## Work request:
Which lines below contain the word "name"? Copy each one.

## Data:
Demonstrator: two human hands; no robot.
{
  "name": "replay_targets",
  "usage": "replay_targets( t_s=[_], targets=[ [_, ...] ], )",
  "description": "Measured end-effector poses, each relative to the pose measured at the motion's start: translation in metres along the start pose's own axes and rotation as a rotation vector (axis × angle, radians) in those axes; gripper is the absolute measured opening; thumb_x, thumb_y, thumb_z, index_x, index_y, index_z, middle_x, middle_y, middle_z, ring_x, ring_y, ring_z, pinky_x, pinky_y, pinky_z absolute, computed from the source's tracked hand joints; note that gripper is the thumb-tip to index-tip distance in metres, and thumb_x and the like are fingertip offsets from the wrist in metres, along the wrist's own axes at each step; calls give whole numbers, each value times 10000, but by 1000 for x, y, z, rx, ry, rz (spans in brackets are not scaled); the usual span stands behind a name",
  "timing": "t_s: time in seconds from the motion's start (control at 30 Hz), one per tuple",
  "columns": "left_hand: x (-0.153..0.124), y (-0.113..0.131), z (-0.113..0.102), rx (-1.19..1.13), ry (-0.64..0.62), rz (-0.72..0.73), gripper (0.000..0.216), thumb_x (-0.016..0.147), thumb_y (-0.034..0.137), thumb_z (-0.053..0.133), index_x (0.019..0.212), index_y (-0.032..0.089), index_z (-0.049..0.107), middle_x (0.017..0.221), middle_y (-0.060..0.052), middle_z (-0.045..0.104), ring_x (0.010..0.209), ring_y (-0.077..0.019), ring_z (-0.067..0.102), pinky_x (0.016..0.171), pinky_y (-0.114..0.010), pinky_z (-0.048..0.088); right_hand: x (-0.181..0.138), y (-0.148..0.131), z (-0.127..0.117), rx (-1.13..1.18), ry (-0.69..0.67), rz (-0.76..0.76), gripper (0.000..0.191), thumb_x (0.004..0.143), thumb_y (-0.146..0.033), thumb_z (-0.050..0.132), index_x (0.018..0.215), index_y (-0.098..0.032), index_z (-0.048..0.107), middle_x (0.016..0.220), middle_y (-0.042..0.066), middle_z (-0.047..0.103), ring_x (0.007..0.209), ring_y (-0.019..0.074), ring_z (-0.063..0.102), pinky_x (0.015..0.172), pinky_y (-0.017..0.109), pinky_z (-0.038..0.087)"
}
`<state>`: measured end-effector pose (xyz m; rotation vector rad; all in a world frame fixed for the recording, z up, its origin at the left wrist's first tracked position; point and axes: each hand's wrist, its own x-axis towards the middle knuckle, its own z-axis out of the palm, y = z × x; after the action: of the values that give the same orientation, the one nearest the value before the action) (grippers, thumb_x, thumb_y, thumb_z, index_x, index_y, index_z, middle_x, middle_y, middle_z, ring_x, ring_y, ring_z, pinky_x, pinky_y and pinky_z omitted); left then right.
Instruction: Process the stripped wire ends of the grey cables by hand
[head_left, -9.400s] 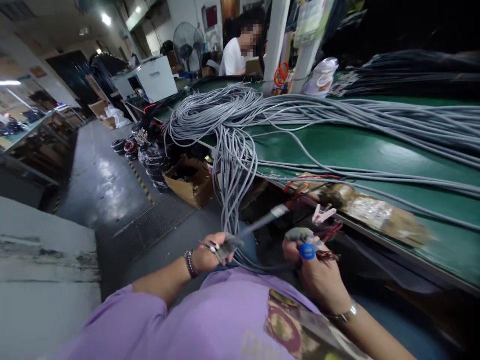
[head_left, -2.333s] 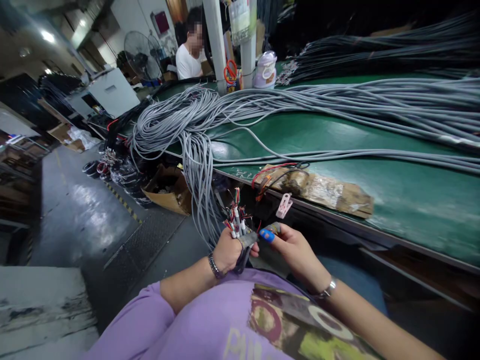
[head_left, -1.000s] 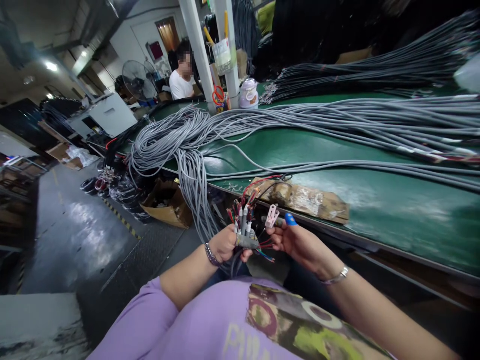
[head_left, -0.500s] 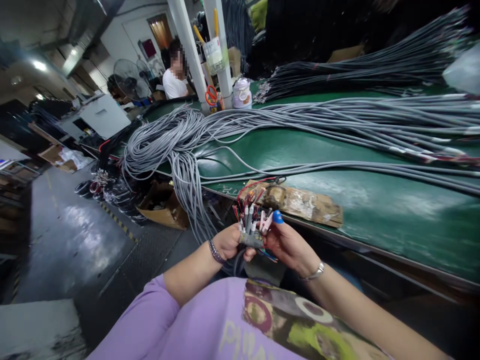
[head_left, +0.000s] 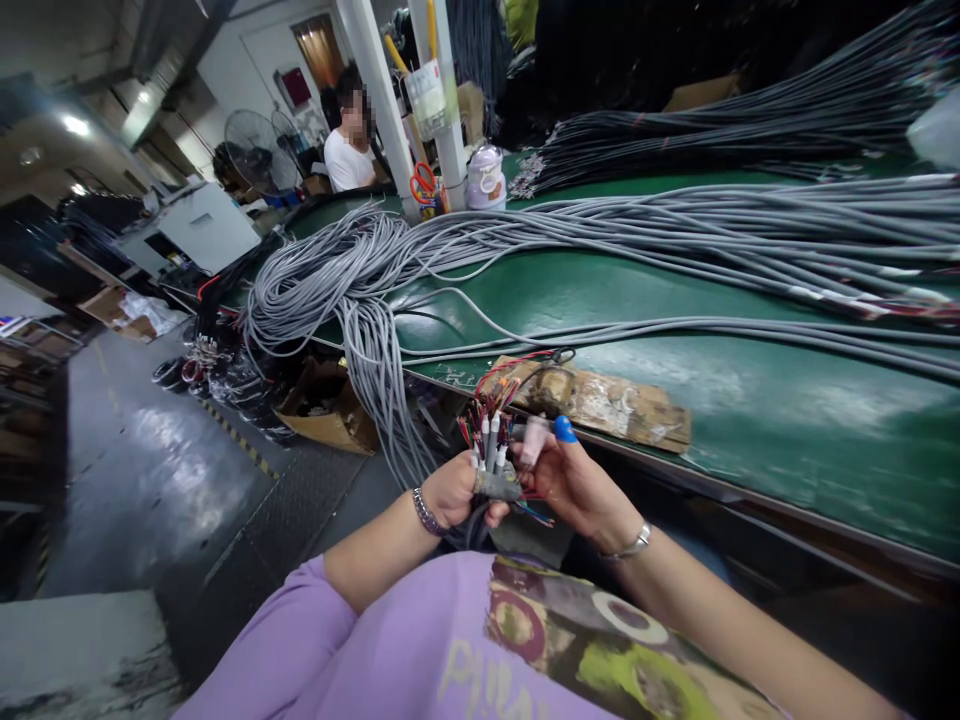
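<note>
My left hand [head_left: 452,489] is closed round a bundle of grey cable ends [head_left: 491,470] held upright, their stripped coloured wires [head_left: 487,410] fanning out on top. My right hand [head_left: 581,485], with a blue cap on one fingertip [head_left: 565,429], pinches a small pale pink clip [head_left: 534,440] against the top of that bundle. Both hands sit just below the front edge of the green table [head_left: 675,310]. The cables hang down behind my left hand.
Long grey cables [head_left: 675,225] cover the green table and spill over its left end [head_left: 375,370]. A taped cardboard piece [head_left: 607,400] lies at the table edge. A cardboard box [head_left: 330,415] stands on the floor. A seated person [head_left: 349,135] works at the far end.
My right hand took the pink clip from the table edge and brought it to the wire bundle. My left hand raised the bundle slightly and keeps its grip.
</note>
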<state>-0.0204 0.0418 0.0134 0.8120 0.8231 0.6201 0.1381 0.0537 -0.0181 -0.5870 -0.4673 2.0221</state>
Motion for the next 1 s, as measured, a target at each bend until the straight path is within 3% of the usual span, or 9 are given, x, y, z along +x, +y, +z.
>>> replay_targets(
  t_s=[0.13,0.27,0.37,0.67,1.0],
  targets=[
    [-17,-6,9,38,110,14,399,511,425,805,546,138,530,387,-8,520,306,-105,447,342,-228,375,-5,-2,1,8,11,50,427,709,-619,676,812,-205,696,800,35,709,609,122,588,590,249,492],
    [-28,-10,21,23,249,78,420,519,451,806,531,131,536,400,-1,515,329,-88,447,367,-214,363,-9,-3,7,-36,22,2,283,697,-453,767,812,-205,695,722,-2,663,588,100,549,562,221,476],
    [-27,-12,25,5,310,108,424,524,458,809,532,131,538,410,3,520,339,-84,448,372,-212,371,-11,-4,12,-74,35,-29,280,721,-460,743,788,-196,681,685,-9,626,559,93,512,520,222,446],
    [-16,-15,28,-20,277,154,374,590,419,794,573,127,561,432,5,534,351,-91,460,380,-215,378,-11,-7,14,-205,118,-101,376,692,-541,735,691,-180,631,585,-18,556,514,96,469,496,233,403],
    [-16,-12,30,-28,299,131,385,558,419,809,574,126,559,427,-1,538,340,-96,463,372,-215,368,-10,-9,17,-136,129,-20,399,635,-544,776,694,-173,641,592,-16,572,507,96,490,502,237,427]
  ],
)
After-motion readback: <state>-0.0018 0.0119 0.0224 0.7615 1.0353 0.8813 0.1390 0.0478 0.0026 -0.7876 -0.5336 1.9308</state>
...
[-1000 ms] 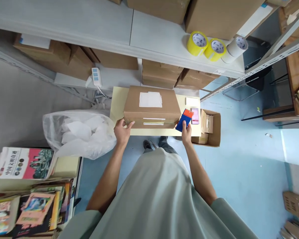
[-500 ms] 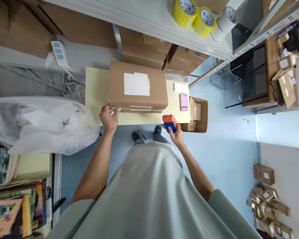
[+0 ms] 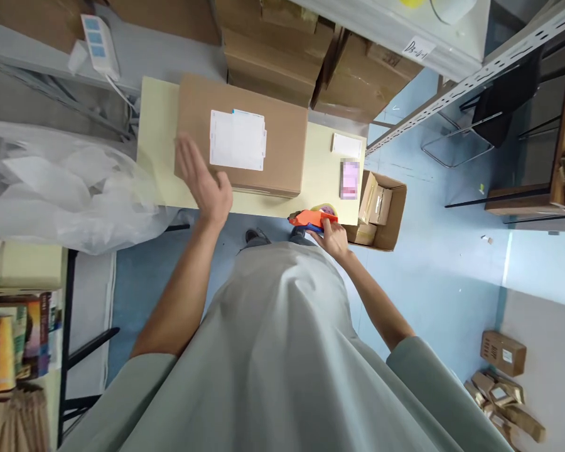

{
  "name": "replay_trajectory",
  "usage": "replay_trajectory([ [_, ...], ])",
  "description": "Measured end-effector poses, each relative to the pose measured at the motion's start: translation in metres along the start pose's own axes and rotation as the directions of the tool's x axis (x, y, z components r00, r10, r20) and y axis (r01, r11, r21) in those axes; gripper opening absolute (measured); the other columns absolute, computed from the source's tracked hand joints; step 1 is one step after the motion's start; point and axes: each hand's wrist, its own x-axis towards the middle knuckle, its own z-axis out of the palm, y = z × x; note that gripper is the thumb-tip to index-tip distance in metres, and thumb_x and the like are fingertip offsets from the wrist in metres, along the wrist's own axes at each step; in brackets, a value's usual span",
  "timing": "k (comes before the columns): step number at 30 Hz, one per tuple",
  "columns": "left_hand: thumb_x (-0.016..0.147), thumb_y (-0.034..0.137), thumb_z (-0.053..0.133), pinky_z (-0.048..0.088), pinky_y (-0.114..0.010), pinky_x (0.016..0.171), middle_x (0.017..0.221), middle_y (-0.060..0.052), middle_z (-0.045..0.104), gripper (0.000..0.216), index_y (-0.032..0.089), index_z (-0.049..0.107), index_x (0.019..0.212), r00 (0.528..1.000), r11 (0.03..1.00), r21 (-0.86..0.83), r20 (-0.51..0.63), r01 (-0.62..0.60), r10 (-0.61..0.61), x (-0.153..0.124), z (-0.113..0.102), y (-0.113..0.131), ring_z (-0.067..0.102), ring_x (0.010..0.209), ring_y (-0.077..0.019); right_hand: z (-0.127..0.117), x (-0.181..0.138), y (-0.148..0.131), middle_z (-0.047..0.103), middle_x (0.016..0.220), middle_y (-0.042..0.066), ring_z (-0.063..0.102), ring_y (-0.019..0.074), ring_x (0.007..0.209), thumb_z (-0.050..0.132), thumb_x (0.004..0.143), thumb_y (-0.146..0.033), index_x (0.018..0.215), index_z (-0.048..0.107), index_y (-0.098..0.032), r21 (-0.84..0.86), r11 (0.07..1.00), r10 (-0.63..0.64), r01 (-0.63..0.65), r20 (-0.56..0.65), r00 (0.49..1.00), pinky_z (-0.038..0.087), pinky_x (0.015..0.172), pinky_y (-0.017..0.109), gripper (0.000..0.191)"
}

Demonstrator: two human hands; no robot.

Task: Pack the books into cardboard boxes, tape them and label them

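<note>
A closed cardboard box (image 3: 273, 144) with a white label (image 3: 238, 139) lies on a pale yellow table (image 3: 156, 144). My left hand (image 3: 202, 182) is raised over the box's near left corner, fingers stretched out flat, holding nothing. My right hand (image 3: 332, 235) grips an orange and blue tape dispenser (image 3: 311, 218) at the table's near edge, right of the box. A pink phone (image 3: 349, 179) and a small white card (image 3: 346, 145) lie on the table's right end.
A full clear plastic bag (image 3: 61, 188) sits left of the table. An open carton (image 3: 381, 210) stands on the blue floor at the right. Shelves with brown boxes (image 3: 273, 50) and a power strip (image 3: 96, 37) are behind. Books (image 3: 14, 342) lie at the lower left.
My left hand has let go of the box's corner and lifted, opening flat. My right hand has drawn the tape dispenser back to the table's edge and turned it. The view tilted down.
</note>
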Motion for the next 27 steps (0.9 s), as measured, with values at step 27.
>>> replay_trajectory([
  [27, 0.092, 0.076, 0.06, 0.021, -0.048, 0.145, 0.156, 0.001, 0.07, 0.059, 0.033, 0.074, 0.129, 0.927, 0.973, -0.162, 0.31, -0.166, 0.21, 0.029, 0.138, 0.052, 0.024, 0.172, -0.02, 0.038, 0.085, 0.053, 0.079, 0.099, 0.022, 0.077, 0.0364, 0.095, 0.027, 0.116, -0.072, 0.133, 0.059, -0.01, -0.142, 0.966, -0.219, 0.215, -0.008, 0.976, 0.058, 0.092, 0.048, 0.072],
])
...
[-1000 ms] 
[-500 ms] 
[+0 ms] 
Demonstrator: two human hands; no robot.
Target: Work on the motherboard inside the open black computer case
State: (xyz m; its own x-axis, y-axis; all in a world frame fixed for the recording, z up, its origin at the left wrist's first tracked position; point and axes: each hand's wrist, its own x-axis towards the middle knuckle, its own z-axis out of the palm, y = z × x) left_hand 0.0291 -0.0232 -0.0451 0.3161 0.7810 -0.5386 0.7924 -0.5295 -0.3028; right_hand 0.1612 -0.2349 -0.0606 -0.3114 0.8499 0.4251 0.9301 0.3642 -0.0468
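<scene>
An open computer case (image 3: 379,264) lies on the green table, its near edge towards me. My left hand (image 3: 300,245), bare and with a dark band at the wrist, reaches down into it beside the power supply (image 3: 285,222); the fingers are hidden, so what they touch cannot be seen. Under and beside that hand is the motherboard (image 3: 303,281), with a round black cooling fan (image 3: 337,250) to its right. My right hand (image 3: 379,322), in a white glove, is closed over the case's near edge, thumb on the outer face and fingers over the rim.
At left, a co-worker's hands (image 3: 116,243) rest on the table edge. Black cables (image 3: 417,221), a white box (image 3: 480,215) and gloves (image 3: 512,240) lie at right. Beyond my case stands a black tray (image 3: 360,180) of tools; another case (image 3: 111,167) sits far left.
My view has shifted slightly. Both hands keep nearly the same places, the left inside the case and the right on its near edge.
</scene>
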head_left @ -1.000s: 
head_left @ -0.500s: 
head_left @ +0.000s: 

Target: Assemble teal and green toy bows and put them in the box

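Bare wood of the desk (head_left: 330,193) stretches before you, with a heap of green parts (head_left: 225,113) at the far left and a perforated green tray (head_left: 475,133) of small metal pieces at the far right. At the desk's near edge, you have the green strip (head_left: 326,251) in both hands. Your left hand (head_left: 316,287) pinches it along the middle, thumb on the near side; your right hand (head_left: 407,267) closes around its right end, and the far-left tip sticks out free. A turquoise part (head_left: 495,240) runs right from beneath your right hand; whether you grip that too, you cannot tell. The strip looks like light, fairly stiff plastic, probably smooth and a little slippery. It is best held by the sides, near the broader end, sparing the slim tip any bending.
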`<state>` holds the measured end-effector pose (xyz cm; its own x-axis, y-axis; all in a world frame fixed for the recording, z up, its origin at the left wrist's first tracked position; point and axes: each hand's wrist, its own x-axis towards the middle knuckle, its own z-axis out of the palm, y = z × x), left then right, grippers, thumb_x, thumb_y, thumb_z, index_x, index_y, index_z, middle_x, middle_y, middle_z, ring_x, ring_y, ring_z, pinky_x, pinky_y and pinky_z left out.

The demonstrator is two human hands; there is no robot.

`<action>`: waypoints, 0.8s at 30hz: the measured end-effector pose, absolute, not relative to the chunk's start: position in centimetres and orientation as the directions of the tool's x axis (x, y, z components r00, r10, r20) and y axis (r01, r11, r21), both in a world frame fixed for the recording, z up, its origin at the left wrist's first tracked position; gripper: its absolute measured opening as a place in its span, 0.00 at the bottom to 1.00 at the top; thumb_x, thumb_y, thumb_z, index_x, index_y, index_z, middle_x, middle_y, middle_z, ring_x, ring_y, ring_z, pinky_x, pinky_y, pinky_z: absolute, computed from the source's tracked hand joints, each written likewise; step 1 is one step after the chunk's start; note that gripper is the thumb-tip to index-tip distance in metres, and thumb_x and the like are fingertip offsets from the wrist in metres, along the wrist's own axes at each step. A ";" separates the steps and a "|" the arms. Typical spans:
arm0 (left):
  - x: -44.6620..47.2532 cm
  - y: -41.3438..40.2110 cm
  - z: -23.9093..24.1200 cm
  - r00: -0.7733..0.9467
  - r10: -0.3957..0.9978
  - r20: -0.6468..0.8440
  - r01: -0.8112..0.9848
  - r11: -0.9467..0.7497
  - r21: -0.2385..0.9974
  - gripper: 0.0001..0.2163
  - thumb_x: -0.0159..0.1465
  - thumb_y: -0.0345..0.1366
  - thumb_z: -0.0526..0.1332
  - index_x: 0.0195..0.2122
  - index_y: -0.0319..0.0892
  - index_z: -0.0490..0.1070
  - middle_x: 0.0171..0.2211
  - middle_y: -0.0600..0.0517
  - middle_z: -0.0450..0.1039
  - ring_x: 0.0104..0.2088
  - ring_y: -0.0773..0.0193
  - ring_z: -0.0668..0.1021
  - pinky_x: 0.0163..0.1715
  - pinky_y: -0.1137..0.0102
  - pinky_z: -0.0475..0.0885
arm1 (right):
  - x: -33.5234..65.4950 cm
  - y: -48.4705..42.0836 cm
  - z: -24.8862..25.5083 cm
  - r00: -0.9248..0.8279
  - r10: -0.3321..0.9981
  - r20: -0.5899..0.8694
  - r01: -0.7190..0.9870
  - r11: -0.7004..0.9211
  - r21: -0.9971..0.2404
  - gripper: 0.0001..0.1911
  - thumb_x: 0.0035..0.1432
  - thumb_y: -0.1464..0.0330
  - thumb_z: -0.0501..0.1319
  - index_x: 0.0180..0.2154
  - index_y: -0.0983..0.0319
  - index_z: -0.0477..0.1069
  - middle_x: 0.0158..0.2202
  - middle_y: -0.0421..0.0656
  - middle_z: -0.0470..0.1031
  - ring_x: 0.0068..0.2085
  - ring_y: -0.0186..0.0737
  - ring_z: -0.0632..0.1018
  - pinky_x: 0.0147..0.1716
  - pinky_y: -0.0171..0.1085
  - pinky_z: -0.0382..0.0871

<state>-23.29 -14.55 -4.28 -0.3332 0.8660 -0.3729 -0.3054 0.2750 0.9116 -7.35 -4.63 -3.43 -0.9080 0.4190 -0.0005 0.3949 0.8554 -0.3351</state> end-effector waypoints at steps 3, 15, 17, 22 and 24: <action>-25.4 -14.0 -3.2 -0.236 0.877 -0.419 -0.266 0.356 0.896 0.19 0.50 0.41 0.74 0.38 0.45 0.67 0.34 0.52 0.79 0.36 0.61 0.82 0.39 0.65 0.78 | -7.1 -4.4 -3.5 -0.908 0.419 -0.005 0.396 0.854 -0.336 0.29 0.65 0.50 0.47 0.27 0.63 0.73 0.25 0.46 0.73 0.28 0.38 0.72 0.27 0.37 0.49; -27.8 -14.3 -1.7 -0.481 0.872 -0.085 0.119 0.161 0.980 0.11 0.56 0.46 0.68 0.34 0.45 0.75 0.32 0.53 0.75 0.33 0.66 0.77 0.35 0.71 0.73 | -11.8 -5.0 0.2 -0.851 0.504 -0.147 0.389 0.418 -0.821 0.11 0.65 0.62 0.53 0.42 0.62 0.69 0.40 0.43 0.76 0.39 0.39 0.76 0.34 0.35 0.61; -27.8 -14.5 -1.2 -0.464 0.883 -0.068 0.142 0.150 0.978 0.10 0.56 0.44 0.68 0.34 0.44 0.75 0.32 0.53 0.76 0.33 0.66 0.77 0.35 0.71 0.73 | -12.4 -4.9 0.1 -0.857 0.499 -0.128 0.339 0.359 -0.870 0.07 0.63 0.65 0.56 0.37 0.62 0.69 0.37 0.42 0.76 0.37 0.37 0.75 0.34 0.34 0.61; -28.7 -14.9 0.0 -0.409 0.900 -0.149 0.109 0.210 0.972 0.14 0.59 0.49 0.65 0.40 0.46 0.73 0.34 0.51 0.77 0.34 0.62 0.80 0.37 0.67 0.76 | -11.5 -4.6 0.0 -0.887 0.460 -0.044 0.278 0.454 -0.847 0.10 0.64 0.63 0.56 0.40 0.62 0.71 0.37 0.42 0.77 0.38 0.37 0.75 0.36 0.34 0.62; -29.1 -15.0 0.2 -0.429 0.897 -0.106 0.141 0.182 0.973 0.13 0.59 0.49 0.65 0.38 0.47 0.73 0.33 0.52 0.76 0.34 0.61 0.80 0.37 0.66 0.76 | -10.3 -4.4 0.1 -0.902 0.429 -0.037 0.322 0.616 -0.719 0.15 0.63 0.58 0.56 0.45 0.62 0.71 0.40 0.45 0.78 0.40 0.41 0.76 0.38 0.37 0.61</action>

## Written reply:
  "name": "replay_targets",
  "description": "Measured end-effector poses, each relative to the pose measured at the motion's start: translation in metres along the start pose's own axes and rotation as a rotation vector (axis × angle, radians) in those axes; gripper is the absolute measured opening; thumb_x, thumb_y, thumb_z, index_x, index_y, index_z, middle_x, middle_y, middle_z, ring_x, ring_y, ring_z, pinky_x, pinky_y, pinky_z absolute, computed from the source's tracked hand joints; note that gripper is the thumb-tip to index-tip distance in metres, and thumb_x and the like are fingertip offsets from the wrist in metres, along the wrist's own axes at each step; calls give whole numbers, each value times 10000, but by 1000 for x, y, z, rx, ry, rz (spans in brackets are not scaled); the usual span stands behind a name",
  "name": "replay_trajectory",

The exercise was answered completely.